Długi wyścig dookoła Bornholmu, 60 mil. Długa halsówka przy silnym wietrze (w końcu dwa refy), piękne widoki i skały. Gdy już zbliżamy się do Ronne wiatr słabnie i odkręca. A do tego silny przeciwny prąd. Cały następny bok wyspy musimy przehalsować, gdy tymczasem ci przed nami mieli półwiatr albo baksztag. Zbliża się noc, piaszczyste brzegi i mielizny, w końcu latarnia Dueodde, którą mijamy już po ciemku. Dostajemy sms-em informacje o skróceniu trasy i nowej pozycji mety. Po chwili telefon z pytaniem gdzie jesteśmy i czy mamy szansę zdążyć przed upływem limitu czasu. Wiatr rośnie, odkręca i mamy szansę. Meta jest 2 mile za Svaneke. Lecimy wzdłuż kamienistych brzegów pod spinakerem. Robi się ciekawie i humory się poprawiają. Noc jest ciemna, bo bezksiężycowa, ale za to niesamowicie świecą gwiazdy. Przebrasowanie i zwrot na metę, jacht już pędzi naprawdę nieźle, ostatnie 3 mile pokonujemy w dwadzieścia kilka minut. Na mecie jesteśmy godzinę i minutę przed czasem. Ulga i odprężenie, ale przedwczesne jak się okazuje… Wiatr rośnie coraz bardziej, zaczyna się ostra jazda. Spinaker leci w dół, genua na sztag, ale wiatr nam to szybko perswaduje. Kilka gwałtownych szkwałów i płyniemy już pod samym grotem, połówką. Log pokazuje momentami prawie 8 węzłów. Zbliżamy się do portu. Jest nabieżnik, da się zobaczyć jedyną pławkę koło wejścia, ale nie widać głowic. Mamy idealnie pod wiatr. Pierwsza próba na samym grocie, w ciemnościach, nieudana. Nie widzę kamieni i boję się halsować. Stajemy w linii wiatru, okropne uczucie, ledwo widzę zarysy falochronów, nie wiem gdzie głowica, a gdzie kamienie. Odwrót, szybki odwrót. Pallas jednak jest niezawodny! W perspektywie mamy dryfowanie do rana albo wejście do Tejn. Jest 1 w nocy. Stawiamy małego foka i bierzemy jeden ref na grocie. Kolejne podejście blisko kamiennego brzegu. Ledwo widać jedną głowicę, zwrot, ale już hmm, w awanporcie, jeżeli mogę użyć tej nazwy, kolejny zwrot i kolejne głowice za nami. Cumujemy i wtedy nogi uginają się pode mną i po prostu siadam ciężko na pokładzie. A niby nic takiego to nie było…
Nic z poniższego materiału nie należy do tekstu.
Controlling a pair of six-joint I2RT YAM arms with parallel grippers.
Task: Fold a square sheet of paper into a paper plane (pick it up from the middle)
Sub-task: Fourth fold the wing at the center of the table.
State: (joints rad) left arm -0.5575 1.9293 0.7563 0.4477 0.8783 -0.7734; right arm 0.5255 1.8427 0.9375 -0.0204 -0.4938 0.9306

Następny dzień zaczynamy „z lekka” zmęczeni. Przed nami średni wyścig. Piękna pogoda, jest wiatr i nadzieja, że będzie lepiej. Do pławy Q idzie nam naprawdę bardzo dobrze, jesteśmy bardzo blisko reszty, nawet trochę podganiamy. Niestety… wiatr gaśnie, a fala w dziób. Przy prędkości w okolicach jednego węzła zostajemy z tyłu. Przychodzi wiatr w końcu i oczywiście prosto w pysio. Twarda halsówka do Gudhjem, pierwszy ref, potem drugi. Fajnie, tylko poprzednicy wyszli na pławę jednym halsem. W końcu pędzimy na metę, znów pod spinakerem, znów ślizgi na coraz większej fali, tyle, że tym razem jest dzień i piękne słońce. Stajemy, już tradycyjnie, do burty Varuny, a jej załoga przynosi nam piwo. Myślimy, że spędzimy spokojny wieczór w domku, ale Ecky nam na to nie pozwala. Bierzemy udział w zorganizowanej dla uczestników mistrzostw uroczystej integracyjnej kolacji w starej wędzarni ryb. Kosztujemy miejscowych pyszności rybnych i nie tylko, a życzliwość organizatorów i sympatia żeglarzy powoduje, że atmosfera na sali jest bardzo przyjemna.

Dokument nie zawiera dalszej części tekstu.